* Task objective *
Type again, exactly, the lines below from the start through the line that includes "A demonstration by".

Records contained in a dataset
####################
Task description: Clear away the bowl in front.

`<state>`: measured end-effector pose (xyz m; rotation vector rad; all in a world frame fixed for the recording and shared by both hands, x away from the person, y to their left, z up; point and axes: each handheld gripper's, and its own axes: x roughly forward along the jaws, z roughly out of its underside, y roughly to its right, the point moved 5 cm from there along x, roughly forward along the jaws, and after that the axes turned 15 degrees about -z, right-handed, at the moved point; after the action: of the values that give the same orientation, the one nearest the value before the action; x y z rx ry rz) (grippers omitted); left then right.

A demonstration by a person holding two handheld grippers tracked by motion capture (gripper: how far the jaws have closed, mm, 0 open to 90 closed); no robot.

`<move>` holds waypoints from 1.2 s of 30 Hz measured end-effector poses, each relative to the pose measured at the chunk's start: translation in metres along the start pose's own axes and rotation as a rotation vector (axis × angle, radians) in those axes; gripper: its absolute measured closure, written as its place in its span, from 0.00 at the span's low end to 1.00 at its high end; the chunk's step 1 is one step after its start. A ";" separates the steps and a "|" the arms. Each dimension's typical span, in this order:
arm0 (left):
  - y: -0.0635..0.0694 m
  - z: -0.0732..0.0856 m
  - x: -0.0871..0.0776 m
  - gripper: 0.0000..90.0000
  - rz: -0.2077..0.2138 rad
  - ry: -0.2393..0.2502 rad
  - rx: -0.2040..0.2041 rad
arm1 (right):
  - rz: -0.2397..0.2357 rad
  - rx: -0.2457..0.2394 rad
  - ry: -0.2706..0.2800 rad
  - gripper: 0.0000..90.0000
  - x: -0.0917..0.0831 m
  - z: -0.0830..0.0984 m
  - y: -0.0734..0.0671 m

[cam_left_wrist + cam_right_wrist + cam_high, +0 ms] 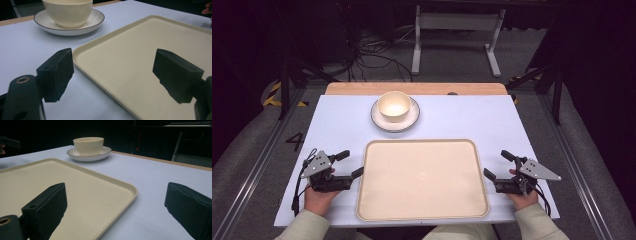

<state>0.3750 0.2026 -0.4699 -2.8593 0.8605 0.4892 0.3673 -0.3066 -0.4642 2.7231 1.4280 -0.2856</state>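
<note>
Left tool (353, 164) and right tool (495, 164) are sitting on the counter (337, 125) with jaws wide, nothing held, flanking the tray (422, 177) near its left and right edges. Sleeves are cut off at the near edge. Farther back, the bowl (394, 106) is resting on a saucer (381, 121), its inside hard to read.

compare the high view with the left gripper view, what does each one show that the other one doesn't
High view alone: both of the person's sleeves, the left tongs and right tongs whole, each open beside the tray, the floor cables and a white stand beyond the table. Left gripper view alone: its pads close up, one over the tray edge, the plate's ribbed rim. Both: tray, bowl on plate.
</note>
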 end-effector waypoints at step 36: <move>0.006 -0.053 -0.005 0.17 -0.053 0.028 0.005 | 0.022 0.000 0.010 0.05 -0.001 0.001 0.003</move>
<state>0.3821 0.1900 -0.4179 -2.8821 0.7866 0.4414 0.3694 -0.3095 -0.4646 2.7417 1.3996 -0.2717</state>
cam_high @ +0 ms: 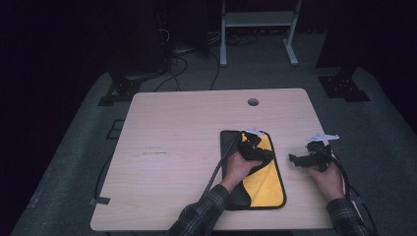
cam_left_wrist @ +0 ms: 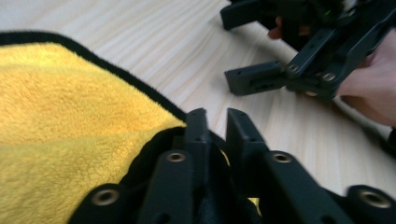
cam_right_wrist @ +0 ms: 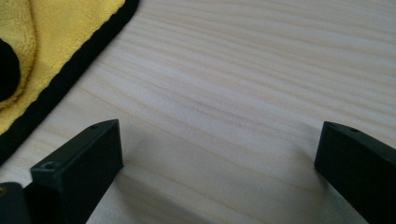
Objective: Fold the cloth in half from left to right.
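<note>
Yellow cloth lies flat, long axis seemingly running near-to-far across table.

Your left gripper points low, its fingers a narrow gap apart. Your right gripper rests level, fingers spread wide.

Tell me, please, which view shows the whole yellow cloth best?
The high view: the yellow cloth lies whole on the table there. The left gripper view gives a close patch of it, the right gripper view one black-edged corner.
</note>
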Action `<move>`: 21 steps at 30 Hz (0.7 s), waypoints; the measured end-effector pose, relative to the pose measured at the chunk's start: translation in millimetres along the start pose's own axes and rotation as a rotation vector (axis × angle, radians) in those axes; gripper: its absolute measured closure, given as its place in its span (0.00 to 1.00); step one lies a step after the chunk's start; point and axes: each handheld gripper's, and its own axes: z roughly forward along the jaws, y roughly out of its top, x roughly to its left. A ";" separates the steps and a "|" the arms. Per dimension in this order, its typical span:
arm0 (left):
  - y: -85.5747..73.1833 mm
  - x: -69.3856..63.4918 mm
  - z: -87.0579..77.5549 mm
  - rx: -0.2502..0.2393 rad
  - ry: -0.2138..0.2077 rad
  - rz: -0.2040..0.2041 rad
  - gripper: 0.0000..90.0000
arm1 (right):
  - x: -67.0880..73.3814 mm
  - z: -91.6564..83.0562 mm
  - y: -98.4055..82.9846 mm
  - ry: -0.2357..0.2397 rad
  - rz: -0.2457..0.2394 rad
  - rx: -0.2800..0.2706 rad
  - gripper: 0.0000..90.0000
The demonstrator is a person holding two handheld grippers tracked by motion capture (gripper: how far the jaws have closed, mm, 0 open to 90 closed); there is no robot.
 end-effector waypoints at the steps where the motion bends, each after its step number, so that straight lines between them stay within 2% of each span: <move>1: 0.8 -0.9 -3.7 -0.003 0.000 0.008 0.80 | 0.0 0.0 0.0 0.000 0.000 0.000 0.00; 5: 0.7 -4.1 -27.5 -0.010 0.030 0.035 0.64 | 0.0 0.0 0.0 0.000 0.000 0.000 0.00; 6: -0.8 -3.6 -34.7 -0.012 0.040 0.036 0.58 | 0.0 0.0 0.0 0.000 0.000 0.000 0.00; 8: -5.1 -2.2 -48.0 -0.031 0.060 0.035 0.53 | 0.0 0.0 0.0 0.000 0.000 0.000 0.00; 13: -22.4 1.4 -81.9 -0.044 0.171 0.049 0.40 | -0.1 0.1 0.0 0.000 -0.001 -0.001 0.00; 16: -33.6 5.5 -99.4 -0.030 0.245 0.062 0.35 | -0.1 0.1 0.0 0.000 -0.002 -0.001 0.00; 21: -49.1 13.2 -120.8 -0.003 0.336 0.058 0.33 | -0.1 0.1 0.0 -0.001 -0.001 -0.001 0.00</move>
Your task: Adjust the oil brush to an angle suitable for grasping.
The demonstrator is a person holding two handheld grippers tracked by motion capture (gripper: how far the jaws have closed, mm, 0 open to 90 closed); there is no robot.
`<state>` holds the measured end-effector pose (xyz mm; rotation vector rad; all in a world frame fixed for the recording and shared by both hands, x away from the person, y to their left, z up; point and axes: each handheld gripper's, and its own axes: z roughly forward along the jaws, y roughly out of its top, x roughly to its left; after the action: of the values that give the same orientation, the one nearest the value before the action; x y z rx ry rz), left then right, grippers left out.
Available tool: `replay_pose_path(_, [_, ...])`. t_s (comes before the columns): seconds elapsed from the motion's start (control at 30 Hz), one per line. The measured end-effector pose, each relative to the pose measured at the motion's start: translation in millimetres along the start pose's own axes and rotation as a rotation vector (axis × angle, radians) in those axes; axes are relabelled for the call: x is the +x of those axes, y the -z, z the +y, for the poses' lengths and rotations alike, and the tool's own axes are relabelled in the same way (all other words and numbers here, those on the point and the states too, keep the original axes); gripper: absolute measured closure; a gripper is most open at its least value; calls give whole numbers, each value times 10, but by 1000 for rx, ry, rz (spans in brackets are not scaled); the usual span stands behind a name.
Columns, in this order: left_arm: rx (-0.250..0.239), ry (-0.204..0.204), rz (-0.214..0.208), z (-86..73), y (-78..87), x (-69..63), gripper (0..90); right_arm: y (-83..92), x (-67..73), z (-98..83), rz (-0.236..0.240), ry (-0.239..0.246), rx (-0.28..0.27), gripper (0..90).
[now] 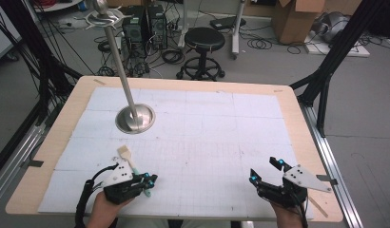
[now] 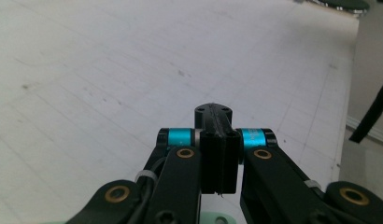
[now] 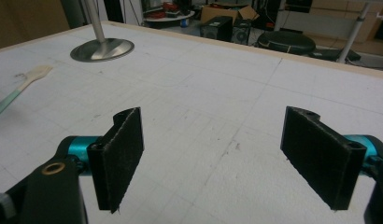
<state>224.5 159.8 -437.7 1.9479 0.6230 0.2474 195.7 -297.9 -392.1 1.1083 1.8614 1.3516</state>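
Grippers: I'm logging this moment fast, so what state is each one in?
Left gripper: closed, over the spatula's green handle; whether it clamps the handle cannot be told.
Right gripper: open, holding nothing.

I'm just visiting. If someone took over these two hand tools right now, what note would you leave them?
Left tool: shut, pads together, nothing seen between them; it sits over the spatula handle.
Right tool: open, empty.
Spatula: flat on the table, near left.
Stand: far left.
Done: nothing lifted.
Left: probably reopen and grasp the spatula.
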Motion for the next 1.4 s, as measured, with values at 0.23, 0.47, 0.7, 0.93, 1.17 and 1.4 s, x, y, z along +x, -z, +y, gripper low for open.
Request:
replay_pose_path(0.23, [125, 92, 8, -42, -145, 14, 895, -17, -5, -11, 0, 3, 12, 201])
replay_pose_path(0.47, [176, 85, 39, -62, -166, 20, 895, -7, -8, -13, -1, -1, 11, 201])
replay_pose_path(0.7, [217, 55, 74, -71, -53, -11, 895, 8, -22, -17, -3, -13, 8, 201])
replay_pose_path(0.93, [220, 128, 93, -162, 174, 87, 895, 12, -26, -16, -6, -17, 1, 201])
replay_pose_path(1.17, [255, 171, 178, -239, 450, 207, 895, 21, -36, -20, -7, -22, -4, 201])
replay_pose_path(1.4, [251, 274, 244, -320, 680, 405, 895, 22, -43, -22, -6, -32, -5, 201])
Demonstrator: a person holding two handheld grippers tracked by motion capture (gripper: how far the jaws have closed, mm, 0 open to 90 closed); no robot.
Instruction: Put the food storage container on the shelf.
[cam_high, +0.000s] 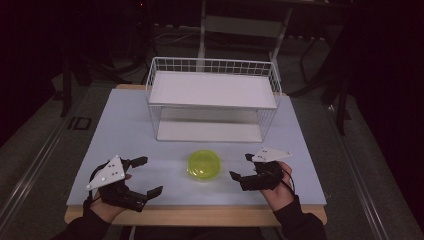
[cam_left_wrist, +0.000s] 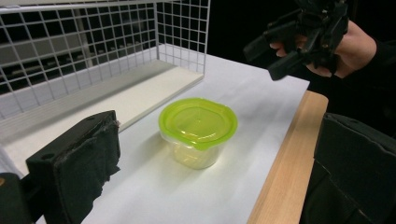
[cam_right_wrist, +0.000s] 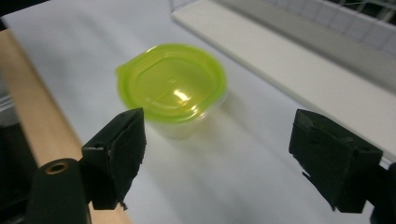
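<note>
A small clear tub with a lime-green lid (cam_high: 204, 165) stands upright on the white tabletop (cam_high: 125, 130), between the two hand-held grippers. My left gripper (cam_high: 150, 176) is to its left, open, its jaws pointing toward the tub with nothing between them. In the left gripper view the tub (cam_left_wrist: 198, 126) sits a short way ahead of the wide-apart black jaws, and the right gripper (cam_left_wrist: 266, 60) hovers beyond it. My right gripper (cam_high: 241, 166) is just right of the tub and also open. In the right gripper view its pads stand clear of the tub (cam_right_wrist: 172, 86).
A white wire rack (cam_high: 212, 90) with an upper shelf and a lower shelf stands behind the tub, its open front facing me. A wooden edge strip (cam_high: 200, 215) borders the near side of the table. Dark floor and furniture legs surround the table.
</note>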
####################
* Exercise answer *
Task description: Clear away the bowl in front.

`<state>`: measured end-effector pose (xyz m; rotation vector rad; all in a world frame fixed for the recording and shared by both hands, x away from the person, y to their left, z up; point and axes: each handheld gripper's, and its own axes: x roughly forward along the jaws, z roughly out of its underside, y roughly to its right, the point moved 5 cm from there along x, roughly forward along the jaws, and after that the axes turned 15 degrees about -z, right-handed, at the moved point; after the action: of the values that give the same orientation, the one nearest the value before the action; x y z rx ry rz) (grippers omitted); left then right.

A demonstration by a person holding two handheld grippers tracked by motion capture (gripper: how far the jaws have closed, mm, 0 open to 90 closed); no robot.

No further output is required for this exercise.